Richard McElreath: It must not be overlooked that junior researchers DO NOT TRUST US. We, the directors, are a big part of the problem. We made this system, we remake it every year, and we benefit from it. What can we do to credibly signal our commitment to reform a corrupt research culture? My conversations with junior scientists in the society has taught me that directors are too often either indifferent or hostile to science reform. We cannot hope to convince our prize winning colleagues. Their egos are immune. But we can replace retirements with researchers who care more about integrity than their own prestige. This is important both for earning the trust of the junior researchers who really do the research in the MPG and for attracting excellent future directors and starting to earn the trust of the public. So I suggest two strong signals to our junior researchers (and the public): (1) we will reform recruitment and promotion at all levels to eliminate proxies like citation counts and journal brands in favor of reliability and sustainability; (2) we will make open science skills a core part of scientific training, through the graduate schools at a minimum, as conditions for the central funding.

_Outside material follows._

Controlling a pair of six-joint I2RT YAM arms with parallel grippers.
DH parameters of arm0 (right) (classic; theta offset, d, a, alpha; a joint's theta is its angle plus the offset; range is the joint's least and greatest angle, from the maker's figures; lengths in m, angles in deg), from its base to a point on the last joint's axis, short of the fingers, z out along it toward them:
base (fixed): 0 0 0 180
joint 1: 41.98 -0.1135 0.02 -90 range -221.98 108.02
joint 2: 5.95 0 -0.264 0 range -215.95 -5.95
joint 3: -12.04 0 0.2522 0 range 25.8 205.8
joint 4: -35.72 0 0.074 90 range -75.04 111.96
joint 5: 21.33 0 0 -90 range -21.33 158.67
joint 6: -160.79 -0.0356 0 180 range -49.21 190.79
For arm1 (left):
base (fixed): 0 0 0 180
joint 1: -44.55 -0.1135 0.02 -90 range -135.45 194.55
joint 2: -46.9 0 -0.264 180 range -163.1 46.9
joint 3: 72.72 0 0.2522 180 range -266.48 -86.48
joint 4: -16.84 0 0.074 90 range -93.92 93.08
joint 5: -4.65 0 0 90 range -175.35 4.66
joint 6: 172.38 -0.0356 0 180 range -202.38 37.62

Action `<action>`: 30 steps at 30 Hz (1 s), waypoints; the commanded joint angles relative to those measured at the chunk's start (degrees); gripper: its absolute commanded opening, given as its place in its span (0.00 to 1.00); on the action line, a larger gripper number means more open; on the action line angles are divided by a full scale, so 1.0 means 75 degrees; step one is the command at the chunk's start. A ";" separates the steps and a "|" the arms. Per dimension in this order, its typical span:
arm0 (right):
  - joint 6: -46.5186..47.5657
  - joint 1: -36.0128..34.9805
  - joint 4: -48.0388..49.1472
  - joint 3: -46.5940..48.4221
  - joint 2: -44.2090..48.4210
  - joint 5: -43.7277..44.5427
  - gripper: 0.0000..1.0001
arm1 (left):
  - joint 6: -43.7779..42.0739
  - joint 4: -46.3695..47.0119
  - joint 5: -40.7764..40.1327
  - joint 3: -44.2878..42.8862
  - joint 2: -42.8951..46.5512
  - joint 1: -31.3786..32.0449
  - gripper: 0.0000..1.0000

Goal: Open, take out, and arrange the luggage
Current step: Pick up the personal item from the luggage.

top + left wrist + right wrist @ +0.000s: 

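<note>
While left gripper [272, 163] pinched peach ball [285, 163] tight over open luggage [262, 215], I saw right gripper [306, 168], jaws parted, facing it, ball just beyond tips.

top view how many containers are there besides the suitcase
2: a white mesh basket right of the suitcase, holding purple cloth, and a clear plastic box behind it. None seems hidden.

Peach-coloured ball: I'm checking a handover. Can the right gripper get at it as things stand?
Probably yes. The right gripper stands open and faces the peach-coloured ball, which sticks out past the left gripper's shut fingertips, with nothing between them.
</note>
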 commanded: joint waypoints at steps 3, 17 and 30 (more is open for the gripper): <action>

The most ambitious thing we could do, as hinted at in item 5 above, is to meaningfully invest in metascientific research. As the largest basic research organization in the world, the MPG is uniquely suited to studying research and its products from a broad perspective that includes the humanities, the sciences, and policy. Governments are already involved in science reform. Someone should study it in an organized and sustained way.

The Max Planck Society has begun an exploratory round table for open science. We are drafting some recommendations to leadership. Still a long way to go! But here are my notes on the most recent draft, just so you all know how I am trying to steer things.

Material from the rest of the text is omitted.